What you need to do
Each record, minus any picture, should be returned exactly as written.

[Records shown — start]

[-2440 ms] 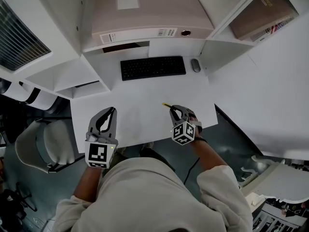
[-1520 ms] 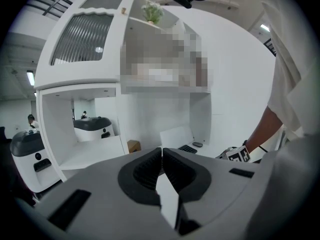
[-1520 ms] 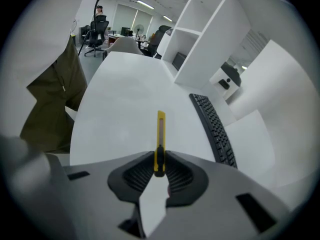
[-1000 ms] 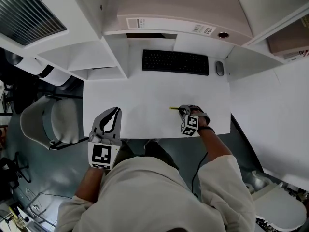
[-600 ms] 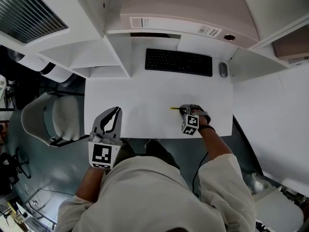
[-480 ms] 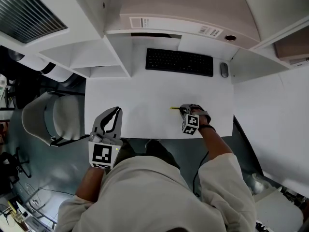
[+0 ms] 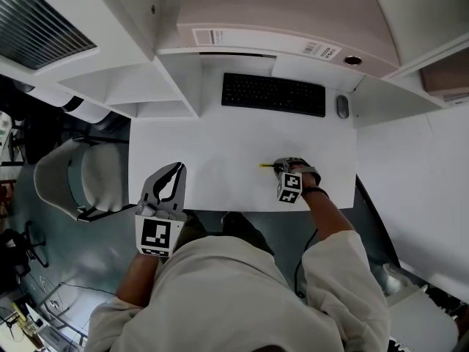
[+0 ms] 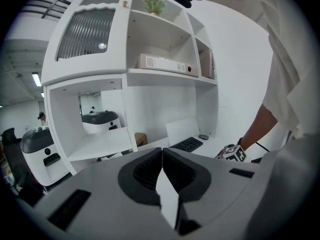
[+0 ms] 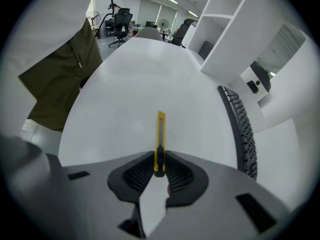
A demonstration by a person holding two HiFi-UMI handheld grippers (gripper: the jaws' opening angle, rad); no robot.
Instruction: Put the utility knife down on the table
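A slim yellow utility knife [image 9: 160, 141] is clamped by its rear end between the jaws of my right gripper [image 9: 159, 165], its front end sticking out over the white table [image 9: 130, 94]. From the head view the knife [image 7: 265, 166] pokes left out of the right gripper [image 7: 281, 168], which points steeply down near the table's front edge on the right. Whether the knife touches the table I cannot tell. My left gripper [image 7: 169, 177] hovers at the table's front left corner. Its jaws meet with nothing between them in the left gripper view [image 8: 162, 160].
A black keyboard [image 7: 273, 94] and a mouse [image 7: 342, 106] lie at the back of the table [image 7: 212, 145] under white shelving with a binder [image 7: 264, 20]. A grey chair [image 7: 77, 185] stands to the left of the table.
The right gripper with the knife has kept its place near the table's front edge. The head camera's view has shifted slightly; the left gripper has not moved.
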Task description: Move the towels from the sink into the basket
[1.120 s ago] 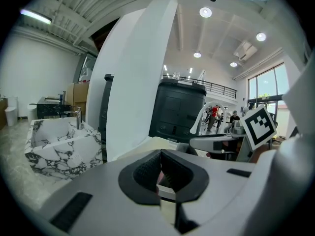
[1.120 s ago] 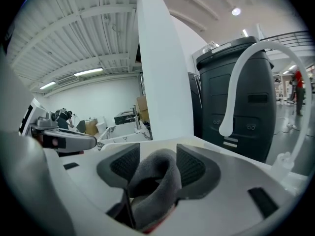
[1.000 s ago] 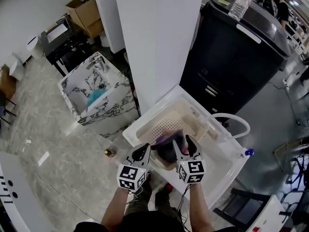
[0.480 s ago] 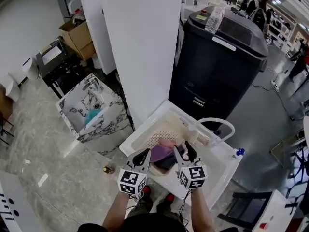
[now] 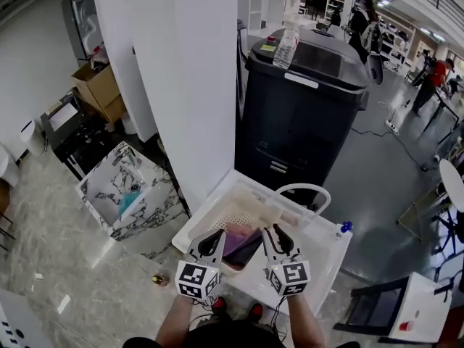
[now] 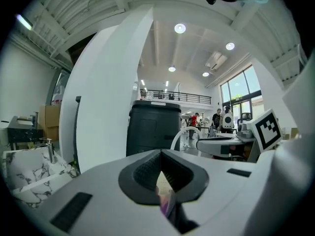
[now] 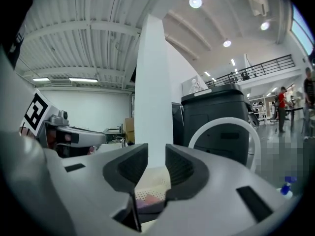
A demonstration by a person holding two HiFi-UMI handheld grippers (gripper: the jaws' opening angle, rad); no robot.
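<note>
Head view: a white pillar [image 5: 196, 85] rises beside a black bin [image 5: 304, 114] with a water bottle [image 5: 286, 46] on its lid. Below them stands a white tub [image 5: 319, 246] holding a cream perforated basket [image 5: 245, 210]. Well apart to the left is the marble sink [image 5: 109, 194], with a teal towel [image 5: 129, 201] lying inside. A purple towel [image 5: 239, 243] lies in the basket, between the two grippers. The left gripper [image 5: 215, 236] has its jaws pressed together at the tips, nipping nothing. The right gripper [image 5: 274, 232] has its jaws apart; they have just been closing, with nothing between them.
</note>
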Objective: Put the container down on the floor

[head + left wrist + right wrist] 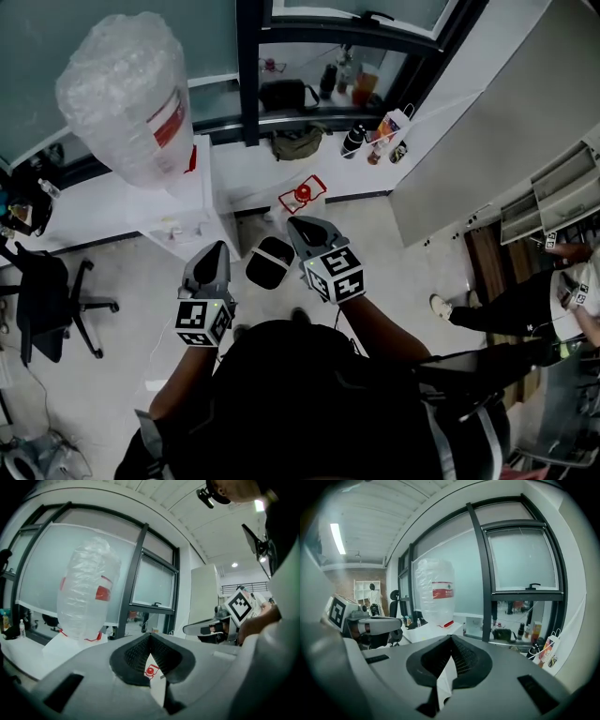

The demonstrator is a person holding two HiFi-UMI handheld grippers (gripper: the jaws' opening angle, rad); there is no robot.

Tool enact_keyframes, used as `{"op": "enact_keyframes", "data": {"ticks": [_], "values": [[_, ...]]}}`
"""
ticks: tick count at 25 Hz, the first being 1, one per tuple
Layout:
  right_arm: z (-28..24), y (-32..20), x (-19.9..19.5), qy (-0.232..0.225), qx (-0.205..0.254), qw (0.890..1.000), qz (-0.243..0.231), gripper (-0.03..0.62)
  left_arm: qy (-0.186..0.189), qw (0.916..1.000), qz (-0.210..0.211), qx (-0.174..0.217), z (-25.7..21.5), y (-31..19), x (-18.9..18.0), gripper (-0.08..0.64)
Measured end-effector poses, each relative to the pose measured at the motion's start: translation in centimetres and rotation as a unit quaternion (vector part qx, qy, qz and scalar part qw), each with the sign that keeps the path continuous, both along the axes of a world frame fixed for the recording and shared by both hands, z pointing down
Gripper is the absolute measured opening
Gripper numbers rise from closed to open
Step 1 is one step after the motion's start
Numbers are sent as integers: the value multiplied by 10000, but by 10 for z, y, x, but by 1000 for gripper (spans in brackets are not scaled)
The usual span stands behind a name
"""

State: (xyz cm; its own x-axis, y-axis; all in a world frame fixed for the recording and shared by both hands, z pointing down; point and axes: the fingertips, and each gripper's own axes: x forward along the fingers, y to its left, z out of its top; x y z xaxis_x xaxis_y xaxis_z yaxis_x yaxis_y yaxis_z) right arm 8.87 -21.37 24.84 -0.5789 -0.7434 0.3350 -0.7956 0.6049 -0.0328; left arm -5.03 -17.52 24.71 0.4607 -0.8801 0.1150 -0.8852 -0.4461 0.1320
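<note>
On top of the white dispenser, ahead and to my left, the inverted water jug stands neck-down, not yet touched. Both grippers, left gripper and right gripper, are closed tip to tip, holding nothing. Judgement: clear and apparently empty — light but bulky, thin-walled, slippery; best taken on both flanks, low near the neck. The head view alone shows the floor for set-down; the right gripper view shows the red label square-on.
</note>
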Motion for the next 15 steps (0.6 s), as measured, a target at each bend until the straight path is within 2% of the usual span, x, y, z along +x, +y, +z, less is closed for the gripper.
{"op": "enact_keyframes", "data": {"ticks": [15], "values": [[-7,9,2,-160,121,9998,-88,8,-49,9999,-67,-90,-2,7,4,6]]}}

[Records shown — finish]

Exercise answer
[-2440 ms] 
[-1520 ms] 
[-1520 ms] 
[-1000 ms] 
[-600 ms] 
[-480 ms] 
[+0 ms] 
[+0 ms] 
[+0 ms] 
A demonstration by a person holding two HiFi-UMI handheld grippers (gripper: the jaws' opening angle, rad); no robot.
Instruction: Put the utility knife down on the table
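A slim yellow utility knife [image 9: 160, 141] is clamped by its rear end between the jaws of my right gripper [image 9: 159, 165], its front end sticking out over the white table [image 9: 130, 94]. From the head view the knife [image 7: 265, 166] pokes left out of the right gripper [image 7: 281, 168], which points steeply down near the table's front edge on the right. Whether the knife touches the table I cannot tell. My left gripper [image 7: 169, 177] hovers at the table's front left corner. Its jaws meet with nothing between them in the left gripper view [image 8: 162, 160].
A black keyboard [image 7: 273, 94] and a mouse [image 7: 342, 106] lie at the back of the table [image 7: 212, 145] under white shelving with a binder [image 7: 264, 20]. A grey chair [image 7: 77, 185] stands to the left of the table.
The right gripper with the knife has kept its place near the table's front edge. The head camera's view has shifted slightly; the left gripper has not moved.
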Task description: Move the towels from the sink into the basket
[1.120 s ago] 
[1.120 s ago] 
[1.000 s ago] 
[0.480 s ago] 
[now] 
[now] 
[now] 
A demonstration by a person holding two HiFi-UMI handheld grippers (gripper: the jaws' opening angle, rad); no robot.
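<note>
Head view: a white pillar [image 5: 196, 85] rises beside a black bin [image 5: 304, 114] with a water bottle [image 5: 286, 46] on its lid. Below them stands a white tub [image 5: 319, 246] holding a cream perforated basket [image 5: 245, 210]. Well apart to the left is the marble sink [image 5: 109, 194], with a teal towel [image 5: 129, 201] lying inside. A purple towel [image 5: 239, 243] lies in the basket, between the two grippers. The left gripper [image 5: 215, 236] has its jaws pressed together at the tips, nipping nothing. The right gripper [image 5: 274, 232] has its jaws apart; they have just been closing, with nothing between them.
</note>
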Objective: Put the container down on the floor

[head + left wrist + right wrist] 

The demonstrator is a person holding two HiFi-UMI handheld grippers (gripper: the jaws' opening angle, rad); there is no robot.

Tool enact_keyframes, used as `{"op": "enact_keyframes", "data": {"ticks": [_], "values": [[_, ...]]}}`
"""
ticks: tick count at 25 Hz, the first being 1, one per tuple
Layout:
  right_arm: z (-28..24), y (-32..20), x (-19.9..19.5), qy (-0.232..0.225), qx (-0.205..0.254), qw (0.890..1.000), qz (-0.243..0.231), gripper (-0.03..0.62)
  left_arm: qy (-0.186..0.189), qw (0.916..1.000), qz (-0.210..0.211), qx (-0.174..0.217), z (-25.7..21.5), y (-31..19), x (-18.9..18.0), gripper (-0.08..0.64)
Measured end-effector poses, each relative to the pose measured at the motion's start: translation in centimetres and rotation as a unit quaternion (vector part qx, qy, qz and scalar part qw), each with the sign that keeps the path continuous, both along the axes of a world frame fixed for the recording and shared by both hands, z pointing down
Gripper is the absolute measured opening
Gripper numbers rise from closed to open
Step 1 is one step after the motion's start
Numbers are sent as integers: the value multiplied by 10000, but by 10 for z, y, x, but by 1000 for gripper (spans in brackets are not scaled)
The usual span stands behind a name
"""

State: (xyz cm; its own x-axis, y-axis; all in a world frame fixed for the recording and shared by both hands, z pointing down; point and axes: the fingertips, and each gripper's own axes: x forward along the fingers, y to its left, z out of its top; x y z xaxis_x xaxis_y xaxis_z yaxis_x yaxis_y yaxis_z) right arm 8.87 -21.37 24.84 -0.5789 -0.7434 0.3350 -0.7956 0.6049 -0.0328; left arm -5.03 -17.52 24.71 0.4607 -0.8801 0.1150 -0.8852 -0.4461 0.1320
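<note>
On top of the white dispenser, ahead and to my left, the inverted water jug stands neck-down, not yet touched. Both grippers, left gripper and right gripper, are closed tip to tip, holding nothing. Judgement: clear and apparently empty — light but bulky, thin-walled, slippery; best taken on both flanks, low near the neck. The head view alone shows the floor for set-down; the right gripper view shows the red label square-on.
</note>
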Motion for the next 15 steps (0.6 s), as measured, a target at each bend until the straight path is within 2% of the usual span, x, y, z along +x, +y, +z, less is closed for the gripper.
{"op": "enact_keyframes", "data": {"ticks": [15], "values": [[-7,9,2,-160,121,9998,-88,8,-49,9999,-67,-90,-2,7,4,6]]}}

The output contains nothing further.